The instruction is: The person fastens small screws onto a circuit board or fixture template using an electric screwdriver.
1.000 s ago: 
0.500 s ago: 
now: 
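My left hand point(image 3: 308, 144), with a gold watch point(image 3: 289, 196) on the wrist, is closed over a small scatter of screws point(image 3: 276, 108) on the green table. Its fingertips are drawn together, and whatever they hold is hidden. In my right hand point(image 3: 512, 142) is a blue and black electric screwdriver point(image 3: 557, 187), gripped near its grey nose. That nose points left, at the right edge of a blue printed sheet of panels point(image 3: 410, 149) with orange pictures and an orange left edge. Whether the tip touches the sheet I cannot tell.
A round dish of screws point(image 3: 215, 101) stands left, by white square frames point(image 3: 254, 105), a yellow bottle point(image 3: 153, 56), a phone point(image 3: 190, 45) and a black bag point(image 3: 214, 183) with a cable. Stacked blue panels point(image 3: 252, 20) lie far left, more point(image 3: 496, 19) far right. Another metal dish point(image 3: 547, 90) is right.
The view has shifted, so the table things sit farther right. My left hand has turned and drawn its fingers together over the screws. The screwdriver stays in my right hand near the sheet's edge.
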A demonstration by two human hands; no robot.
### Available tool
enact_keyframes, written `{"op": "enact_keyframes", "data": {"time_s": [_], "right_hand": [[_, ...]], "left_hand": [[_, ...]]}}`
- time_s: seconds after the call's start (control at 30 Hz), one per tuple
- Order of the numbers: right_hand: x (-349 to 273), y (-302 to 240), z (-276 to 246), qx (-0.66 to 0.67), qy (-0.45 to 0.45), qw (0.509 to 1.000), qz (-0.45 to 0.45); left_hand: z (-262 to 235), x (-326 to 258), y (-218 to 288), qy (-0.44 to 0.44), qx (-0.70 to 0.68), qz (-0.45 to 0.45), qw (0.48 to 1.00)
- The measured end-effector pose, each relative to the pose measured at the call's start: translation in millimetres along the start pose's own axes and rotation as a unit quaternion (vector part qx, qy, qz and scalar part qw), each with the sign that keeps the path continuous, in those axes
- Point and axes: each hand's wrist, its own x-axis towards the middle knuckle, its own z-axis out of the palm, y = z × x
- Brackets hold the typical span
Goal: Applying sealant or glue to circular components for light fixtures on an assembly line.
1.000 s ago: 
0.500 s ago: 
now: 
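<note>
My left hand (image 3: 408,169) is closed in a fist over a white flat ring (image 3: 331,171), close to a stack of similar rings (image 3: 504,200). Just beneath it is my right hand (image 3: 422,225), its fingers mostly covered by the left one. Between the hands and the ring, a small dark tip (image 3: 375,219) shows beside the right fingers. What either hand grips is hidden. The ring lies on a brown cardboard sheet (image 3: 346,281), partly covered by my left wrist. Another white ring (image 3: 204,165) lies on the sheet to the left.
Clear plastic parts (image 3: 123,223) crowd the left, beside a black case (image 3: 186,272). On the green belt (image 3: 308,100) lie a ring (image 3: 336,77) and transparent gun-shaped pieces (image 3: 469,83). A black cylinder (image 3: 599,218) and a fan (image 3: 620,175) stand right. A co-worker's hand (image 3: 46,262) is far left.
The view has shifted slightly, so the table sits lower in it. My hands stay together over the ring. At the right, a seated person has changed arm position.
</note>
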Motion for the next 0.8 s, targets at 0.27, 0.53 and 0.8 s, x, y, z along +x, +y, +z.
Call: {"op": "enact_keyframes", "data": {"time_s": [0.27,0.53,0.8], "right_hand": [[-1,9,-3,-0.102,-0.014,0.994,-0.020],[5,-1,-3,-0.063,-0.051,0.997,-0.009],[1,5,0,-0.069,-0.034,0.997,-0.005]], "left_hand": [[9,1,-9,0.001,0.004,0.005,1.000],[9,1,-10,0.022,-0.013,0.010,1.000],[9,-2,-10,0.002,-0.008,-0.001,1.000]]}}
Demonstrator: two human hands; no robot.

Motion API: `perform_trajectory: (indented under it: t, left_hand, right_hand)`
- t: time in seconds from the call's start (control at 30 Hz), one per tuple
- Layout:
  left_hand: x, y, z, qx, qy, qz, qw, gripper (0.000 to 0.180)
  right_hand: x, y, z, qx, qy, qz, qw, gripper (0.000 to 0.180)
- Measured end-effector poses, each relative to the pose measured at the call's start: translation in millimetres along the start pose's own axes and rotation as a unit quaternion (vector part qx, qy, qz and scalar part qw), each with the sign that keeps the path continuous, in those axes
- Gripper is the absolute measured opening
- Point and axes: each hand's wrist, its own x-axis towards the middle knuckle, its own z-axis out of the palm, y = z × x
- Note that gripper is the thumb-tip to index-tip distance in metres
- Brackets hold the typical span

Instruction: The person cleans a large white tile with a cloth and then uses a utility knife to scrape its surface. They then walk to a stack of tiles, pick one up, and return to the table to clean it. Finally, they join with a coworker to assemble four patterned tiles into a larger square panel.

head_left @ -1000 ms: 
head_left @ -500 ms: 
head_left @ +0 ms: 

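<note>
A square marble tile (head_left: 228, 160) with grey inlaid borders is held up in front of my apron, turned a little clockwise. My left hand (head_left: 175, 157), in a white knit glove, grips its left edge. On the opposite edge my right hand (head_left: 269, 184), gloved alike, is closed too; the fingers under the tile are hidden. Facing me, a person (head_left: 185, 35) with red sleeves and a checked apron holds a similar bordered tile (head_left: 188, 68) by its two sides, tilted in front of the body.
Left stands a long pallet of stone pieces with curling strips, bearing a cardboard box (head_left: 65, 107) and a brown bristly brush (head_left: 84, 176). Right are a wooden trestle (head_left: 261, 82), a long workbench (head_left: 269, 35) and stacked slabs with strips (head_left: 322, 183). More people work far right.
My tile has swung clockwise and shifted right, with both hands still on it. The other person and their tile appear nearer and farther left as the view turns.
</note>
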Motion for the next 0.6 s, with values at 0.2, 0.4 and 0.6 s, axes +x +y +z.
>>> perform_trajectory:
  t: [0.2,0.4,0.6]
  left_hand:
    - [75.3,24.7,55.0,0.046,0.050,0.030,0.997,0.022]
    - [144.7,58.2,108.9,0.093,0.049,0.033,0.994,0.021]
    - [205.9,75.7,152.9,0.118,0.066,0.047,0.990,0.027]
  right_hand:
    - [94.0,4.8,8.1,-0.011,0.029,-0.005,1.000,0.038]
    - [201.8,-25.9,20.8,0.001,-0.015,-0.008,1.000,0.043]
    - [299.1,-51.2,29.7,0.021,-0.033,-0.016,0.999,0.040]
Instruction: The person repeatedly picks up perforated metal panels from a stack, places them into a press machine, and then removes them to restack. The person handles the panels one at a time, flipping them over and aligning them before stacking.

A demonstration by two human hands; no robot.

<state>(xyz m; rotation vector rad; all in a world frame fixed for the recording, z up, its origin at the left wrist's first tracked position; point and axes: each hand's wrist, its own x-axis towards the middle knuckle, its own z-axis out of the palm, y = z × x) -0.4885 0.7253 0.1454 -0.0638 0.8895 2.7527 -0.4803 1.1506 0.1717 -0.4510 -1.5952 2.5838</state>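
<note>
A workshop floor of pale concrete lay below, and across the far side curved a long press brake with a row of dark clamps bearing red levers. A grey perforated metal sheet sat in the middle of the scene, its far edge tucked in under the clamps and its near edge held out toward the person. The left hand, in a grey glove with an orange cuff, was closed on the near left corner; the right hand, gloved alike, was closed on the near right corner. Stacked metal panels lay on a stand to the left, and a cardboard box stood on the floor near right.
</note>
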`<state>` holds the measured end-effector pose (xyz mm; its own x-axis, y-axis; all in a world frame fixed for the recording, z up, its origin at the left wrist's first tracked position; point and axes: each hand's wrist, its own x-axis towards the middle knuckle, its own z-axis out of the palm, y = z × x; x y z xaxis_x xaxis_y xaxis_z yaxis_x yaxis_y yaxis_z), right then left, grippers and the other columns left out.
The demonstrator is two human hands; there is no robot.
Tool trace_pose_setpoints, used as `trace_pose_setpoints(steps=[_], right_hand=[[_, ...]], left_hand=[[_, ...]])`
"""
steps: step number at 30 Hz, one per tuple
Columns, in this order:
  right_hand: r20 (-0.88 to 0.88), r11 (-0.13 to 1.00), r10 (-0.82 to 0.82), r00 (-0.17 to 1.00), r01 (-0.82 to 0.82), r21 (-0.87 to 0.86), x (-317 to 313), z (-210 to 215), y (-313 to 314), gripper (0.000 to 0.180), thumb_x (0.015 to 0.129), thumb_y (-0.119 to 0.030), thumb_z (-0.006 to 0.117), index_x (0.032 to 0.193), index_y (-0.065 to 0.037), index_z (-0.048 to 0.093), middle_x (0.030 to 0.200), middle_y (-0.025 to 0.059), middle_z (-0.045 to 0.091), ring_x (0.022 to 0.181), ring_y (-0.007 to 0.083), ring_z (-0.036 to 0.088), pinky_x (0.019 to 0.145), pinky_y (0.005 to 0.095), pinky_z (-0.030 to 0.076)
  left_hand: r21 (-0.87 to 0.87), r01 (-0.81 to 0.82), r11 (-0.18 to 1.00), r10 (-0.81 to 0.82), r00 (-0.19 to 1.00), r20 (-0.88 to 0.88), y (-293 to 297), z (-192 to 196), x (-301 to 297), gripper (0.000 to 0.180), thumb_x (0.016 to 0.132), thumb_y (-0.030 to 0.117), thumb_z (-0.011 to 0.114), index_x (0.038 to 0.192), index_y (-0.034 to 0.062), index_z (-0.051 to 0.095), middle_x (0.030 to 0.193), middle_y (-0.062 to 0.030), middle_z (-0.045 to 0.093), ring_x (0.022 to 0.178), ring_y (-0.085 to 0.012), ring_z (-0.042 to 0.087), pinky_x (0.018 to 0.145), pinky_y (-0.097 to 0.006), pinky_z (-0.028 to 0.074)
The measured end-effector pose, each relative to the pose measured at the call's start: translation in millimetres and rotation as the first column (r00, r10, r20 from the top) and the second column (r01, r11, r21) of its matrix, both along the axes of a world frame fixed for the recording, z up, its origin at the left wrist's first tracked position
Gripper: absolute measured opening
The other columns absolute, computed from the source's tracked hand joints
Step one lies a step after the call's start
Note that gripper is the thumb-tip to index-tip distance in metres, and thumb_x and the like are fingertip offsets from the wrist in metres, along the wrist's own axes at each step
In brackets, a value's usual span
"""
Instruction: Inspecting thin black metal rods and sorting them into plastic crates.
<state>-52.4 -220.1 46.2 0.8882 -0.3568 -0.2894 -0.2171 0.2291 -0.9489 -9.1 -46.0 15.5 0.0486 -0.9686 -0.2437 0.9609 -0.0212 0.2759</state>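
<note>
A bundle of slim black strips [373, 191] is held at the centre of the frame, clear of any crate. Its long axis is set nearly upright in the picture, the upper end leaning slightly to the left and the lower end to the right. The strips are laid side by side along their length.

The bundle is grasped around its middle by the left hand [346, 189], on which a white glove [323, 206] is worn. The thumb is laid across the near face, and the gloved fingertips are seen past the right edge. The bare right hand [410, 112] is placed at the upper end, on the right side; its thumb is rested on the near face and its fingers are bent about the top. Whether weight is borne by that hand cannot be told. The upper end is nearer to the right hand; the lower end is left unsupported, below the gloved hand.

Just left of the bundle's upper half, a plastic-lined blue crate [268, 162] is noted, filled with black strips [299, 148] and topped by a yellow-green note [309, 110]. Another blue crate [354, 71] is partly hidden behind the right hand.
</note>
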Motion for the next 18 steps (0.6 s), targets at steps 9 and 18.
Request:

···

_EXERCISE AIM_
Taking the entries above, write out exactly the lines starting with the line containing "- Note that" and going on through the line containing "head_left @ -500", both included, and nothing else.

_SOLUTION TO THE PROBLEM_
- Note that gripper is the thumb-tip to index-tip distance in metres
- Brackets hold the typical span

Instruction: The person cleans a large white tile with a cloth and then uses a utility knife to scrape its surface. They then walk to a stack of tiles, pick one up, and return to the table to clean it. Finally, they join with a coworker to assemble four patterned tiles into a larger square panel.

head_left @ -1000 ms: 
head_left @ -500 ms: 

The answer to this exercise has been written out completely.